● **What you need to do**
All of the data below must be repeated exactly.

▬▬▬▬▬▬▬▬▬▬

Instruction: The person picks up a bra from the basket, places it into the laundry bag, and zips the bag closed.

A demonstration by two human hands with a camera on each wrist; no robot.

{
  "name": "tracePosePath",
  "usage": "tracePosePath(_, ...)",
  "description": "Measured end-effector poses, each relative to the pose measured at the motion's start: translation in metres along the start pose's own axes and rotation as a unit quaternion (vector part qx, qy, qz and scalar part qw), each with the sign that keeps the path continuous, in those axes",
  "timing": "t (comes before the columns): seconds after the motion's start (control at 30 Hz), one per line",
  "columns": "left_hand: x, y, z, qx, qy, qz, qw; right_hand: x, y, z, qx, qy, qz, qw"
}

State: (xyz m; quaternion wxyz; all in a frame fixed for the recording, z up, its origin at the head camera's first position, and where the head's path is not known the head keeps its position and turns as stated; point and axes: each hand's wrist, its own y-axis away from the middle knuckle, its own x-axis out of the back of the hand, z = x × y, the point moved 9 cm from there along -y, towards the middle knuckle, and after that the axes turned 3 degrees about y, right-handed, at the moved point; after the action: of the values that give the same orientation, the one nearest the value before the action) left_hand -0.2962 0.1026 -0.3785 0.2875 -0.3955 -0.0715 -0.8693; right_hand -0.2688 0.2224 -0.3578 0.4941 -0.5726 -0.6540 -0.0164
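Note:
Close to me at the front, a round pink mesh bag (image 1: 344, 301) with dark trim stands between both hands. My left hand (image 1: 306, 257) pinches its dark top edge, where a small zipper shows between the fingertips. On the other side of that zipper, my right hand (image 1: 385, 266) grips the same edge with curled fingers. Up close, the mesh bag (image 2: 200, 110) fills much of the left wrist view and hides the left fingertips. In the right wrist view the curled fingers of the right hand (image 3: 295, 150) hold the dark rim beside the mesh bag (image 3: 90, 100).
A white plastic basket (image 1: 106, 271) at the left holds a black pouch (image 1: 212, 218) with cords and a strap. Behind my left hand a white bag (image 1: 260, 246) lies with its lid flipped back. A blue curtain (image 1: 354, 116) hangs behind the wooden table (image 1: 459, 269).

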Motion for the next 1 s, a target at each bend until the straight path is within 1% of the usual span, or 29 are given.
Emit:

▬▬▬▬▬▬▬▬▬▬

● **Response area**
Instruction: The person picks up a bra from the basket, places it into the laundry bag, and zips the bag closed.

A demonstration by two human hands with a camera on each wrist; no robot.

{
  "name": "tracePosePath",
  "usage": "tracePosePath(_, ...)",
  "description": "Measured end-effector poses, each relative to the pose measured at the motion's start: translation in metres along the start pose's own axes and rotation as a unit quaternion (vector part qx, qy, qz and scalar part qw), each with the sign that keeps the path continuous, in those axes",
  "timing": "t (comes before the columns): seconds after the motion's start (control at 30 Hz), one per line",
  "columns": "left_hand: x, y, z, qx, qy, qz, qw; right_hand: x, y, z, qx, qy, qz, qw"
}

State: (xyz m; quaternion wxyz; all in a frame fixed for the recording, z up, its origin at the head camera's first position, and where the head's path is not known the head keeps its position and turns as stated; point and axes: each hand's wrist, its own y-axis away from the middle knuckle, its own x-axis out of the back of the hand, z = x × y, the point moved 9 cm from there along -y, towards the middle knuckle, and after that the axes turned 3 degrees about y, right-handed, at the moved point; after the action: of the values that give the same orientation, the one nearest the value before the action) left_hand -0.2962 0.1026 -0.3785 0.2875 -0.3955 -0.0715 -0.8693; right_hand -0.2688 0.2224 -0.3578 0.4941 -0.5726 -0.6540 -0.0164
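Note:
Close to me at the front, a round pink mesh bag (image 1: 344, 301) with dark trim stands between both hands. My left hand (image 1: 306, 257) pinches its dark top edge, where a small zipper shows between the fingertips. On the other side of that zipper, my right hand (image 1: 385, 266) grips the same edge with curled fingers. Up close, the mesh bag (image 2: 200, 110) fills much of the left wrist view and hides the left fingertips. In the right wrist view the curled fingers of the right hand (image 3: 295, 150) hold the dark rim beside the mesh bag (image 3: 90, 100).
A white plastic basket (image 1: 106, 271) at the left holds a black pouch (image 1: 212, 218) with cords and a strap. Behind my left hand a white bag (image 1: 260, 246) lies with its lid flipped back. A blue curtain (image 1: 354, 116) hangs behind the wooden table (image 1: 459, 269).
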
Motion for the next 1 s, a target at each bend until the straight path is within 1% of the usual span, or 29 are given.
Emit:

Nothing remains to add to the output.